Emsal Mahkeme Kararı Bursa Bölge Adliye Mahkemesi 5. Hukuk Dairesi 2020/336 E. 2022/1356 K. 20.10.2022 T.

Görüntülediğiniz mahkeme kararı kesinleşmiş bir karardır.

T.C. BURSA BAM 5. HUKUK DAİRESİ Esas-Karar No: 2020/336 – 2022/1356
T.C.
BURSA
BÖLGE ADLİYE MAHKEMESİ
5. HUKUK DAİRESİ
DOSYA NO : 2020/336
KARAR NO : 2022/1356
T Ü R K M İ L L E T İ A D I N A
İ S T İ N A F K A R A R I

DAVANIN KONUSU : Menfi Tespit (Ticari İlişkiden Kaynaklanan)
KARAR TARİHİ : 20/10/2022
KARAR YAZIM TARİHİ : 28/10/2022
Bursa 1. Asliye Ticaret Mahkemesi’nin 12/11/2019 tarih, 2018/1463 Esas, 2019/1179 sayılı kararının istinaf incelemesi neticesinde;
TALEP:
Davacı vekili dava dilekçesi ile; dava konusu 10/12/2018 tarihli keşidecisi müvekkillerden …- Dila Giyim Sanayi Ticaret, lehdarı ise müvekkillerden Dila Mağazacılık San. Tic. Ltd. Şti. olan 10/10/2018 tarihli 5.000,00 TL meblağlı, 10/11/2018 tarihli 10.000,00 TL meblağlı iki adet QNB Bankası Nilüfer Şubesine ait çeklerin davalıya aradaki ticari ilişki kapsamında teslim edildiğini, çeklerin teslim sebebinin davacı ile aralarında kararlaştırıldığı sipariş formundaki yazılı ürünlerin tesliminin temini için verildiğini, ancak ürünlerin davacı tarafa teslim edilmediğini, bu çekler dolayısıyla davacıların davalılara borçlu olmadığının tespiti ile ödenen çek bedelinin istirdadına karar verilmesini talep etmiştir.
Davalı vekili cevap dilekçesinde; çeklerin davacının iddia ettiği ürün alımı konusunda verildiğinin ispatlanması gerektiğini, burada ispat yükünün davacı taraf üzerine olduğunu, çekin bir ödeme aracı olduğunu, Whatsaap yazışmalarının davalı ile ilgisinin olmadığını, kabul etmediklerini davanın reddine karar verilmesini talep etmiştir.
İLK DERECE MAHKEMESİ KARARININ ÖZETİ:
Mahkemece, dosyaya dava konusu çeklerin iddia edilen temel ilişki nedeniyle verildiğine dair yazılı bir delil sunulmadığı, davalı taraf davacının temel ilişkiye yönelik iddialarını inkar ettiği, kambiyo senedi niteliğinde olan çekin bir ödeme aracı olduğu, davacının yazılı belgeye yönelik iddialarının yazılı delil ile ispatlaması gerektiği, ancak davacının bunu ispatlayamadığı gerekçeleriyle ispatlanamayan davanın reddine karar verilmiştir.

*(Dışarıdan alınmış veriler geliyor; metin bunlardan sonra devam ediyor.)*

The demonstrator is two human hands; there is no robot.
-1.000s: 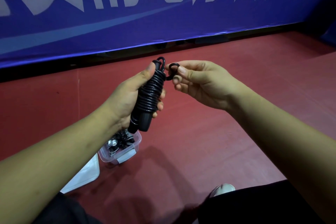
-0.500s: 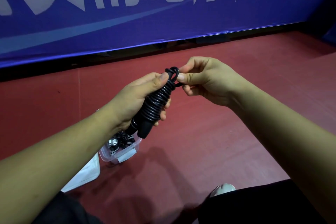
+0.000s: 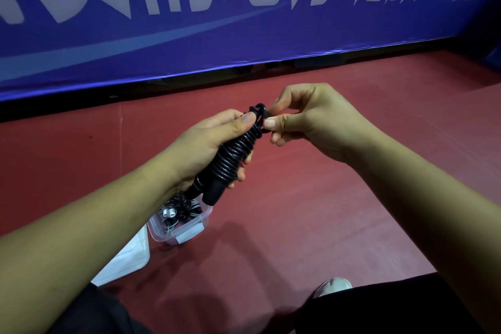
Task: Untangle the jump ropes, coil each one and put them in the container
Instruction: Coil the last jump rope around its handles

İLERİ SÜRÜLEN İSTİNAF SEBEPLERİ:
Davacı vekili istinaf dilekçesi ile; dava dilekçesi ekinde sunulu sipariş formunda yazılan ürünlerin temini için davalı şirketle müvekkilinin anlaşmış olduğu, bu amaçla dava konusu iki adet çekin davalı şirkete teslim edildiği, davalı şirketin sürekli olarak müvekkillerini oyalayarak ürünleri teslim etmediğini, 10.10.2018 tarihli çek bedelini müvekkilinin ticari itibarlarının bozulmaması adına ödemek durumunda kaldığını, davalı vekilinin 28.05.2019 günlü celsede ” hariçten öğrendiğim kadarıyla taraflar aralarında anlaştılar, bir kısım ödeme davalıya yapıldı ve çeklerde davacı tarafa iade edildi , müvekkil ile görüşüp ayrıntılı beyanda bulunacağız.” şeklinde beyanda bulunarak taraflar arasındaki ilişkiyi ikrar ettiği, mahkeme içi ikrarın kesin delil niteliğinde olduğu bu ikrarın mahkemece dikkate alınmadığı gerekçeleri istinaf isteminde bulunmuştur.

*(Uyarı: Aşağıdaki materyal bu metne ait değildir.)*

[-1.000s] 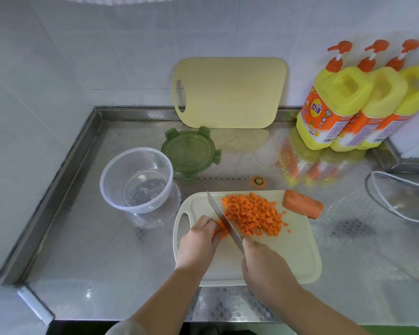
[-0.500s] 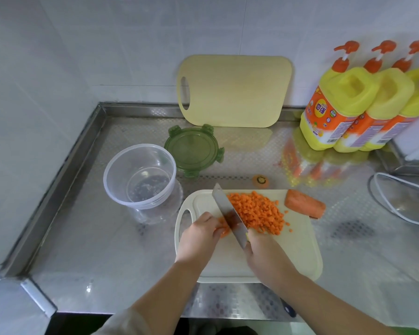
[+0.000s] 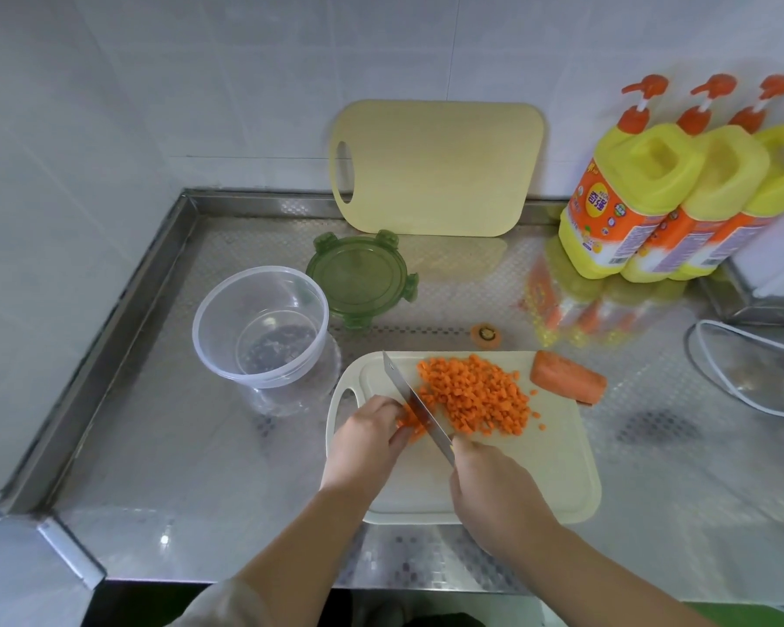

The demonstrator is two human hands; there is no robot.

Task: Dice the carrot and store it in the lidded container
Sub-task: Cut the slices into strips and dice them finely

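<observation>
Steel counter [image 3: 177, 468]: right hand [image 3: 494, 486] grips a knife [image 3: 415, 400]; left hand [image 3: 367, 441] pinches carrot strips [image 3: 410, 423] on the white board [image 3: 539, 468], beside the diced pile [image 3: 476, 395]. Beyond: carrot chunk [image 3: 566, 377], open container [image 3: 213, 355], green lid [image 3: 358, 282], detergent bottles [image 3: 625, 205] with Chinese labels.

We see right hand [image 3: 494, 491] gripping the knife [image 3: 415, 400], blade running far-left across the white cutting board [image 3: 539, 468]; left hand [image 3: 372, 441] curled over carrot strips [image 3: 412, 422] just left of the blade; diced carrot [image 3: 476, 393] piled right of the blade; carrot chunk [image 3: 566, 377] at the board's far-right corner; clear container [image 3: 259, 328] left of the board, uncovered; green lid [image 3: 358, 282] beside it, farther back; carrot end [image 3: 485, 333] on the steel counter [image 3: 200, 468] just past the board.
</observation>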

Davalı vekili istinaf dilekçesi ile; davacıların talebi üzerine mahkemece 10.000TL’lik çek yönünden tedbiren ödeme ve icraya koyma yasağı verilmesine rağmen ve neticeden davanın reddine karar verilmesine rağmen, talebimiz üzere lehimize kötü niyet tazminatı verilmemesinin usul ve yasaya aykırı olduğu gerekçesi ile katılma yolu ile istinaf yasa yoluna başvurulmuştur.
DELİLLERİN DEĞERLENDİRİLMESİ VE GEREKÇE:
Dava, çek nedeni ile menfi tespit davasıdır.
İnceleme, 6100 sayılı HMK’nın 355. madde hükmü uyarınca istinaf dilekçesinde belirtilen sebeplerle sınırlı olarak ve kamu düzenine aykırı hususların olup olmadığı gözetilerek yapılmıştır.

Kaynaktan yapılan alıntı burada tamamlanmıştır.